All of this had the force of a straw in the wind and had little effect in Pakistan which haughtily dismissed the whole affair as India’s internal problem.
Hence the bloody setting of the border has seen many such soul shattering instances of bestiality. In 1971, two men from 22 Rajput were stripped naked and dragged through the streets behind jeeps. There were others whose eyes were gouged out. While Indian soldiers continue to languish in Pakistani jails, some of them driven to madness with relentless torture, 93000 Pakistani prisoners of war who committed atrocities in Bangladesh enjoyed the hospitality of India and were escorted like royalty to their country. They were not even tried for their war crimes. The macabre story of the subcontinent continues on the same track since the atrocities in Baramula in 1947 when at the fall of Skardu, the Pakistani commander gleefully wired back, “All Sikhs killed and all women raped.”

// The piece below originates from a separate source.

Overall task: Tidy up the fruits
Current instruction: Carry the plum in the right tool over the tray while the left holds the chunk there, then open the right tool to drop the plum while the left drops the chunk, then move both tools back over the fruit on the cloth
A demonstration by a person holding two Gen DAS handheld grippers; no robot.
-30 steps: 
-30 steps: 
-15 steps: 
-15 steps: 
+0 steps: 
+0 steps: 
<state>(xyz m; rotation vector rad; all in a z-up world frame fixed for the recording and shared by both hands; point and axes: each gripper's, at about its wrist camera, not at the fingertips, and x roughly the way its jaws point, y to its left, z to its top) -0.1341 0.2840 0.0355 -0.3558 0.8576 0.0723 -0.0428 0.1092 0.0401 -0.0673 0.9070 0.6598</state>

In February 2000, Ilyas Kashmiri, one of the former special services group (SSG) of the Pakistan army, led a guerilla attack on a listening post in Rajouri district in which 7 indian soldiers were killed and Sepoy Bhausaheb Maruti Talekar’s throat was slit and his head hacked off. Kashmiri brought back the beheaded head as a trophy and presented the severed head to the very “honorable” Musharaff, who rewarded him with one lakh rupees. Again in July 2011, two troopers of 20 Kumoan regiment, Jaipal Singh Adhikari and Devendar Singh were beheaded. The Urdu press in Pakistan periodically gloated with stories and pictures of beheaded Indian soldiers right from the 1990’s but the media in India appears to have a one track mind – reading the lips of the establishment and ignoring the violent glint in the enemy’s eyes.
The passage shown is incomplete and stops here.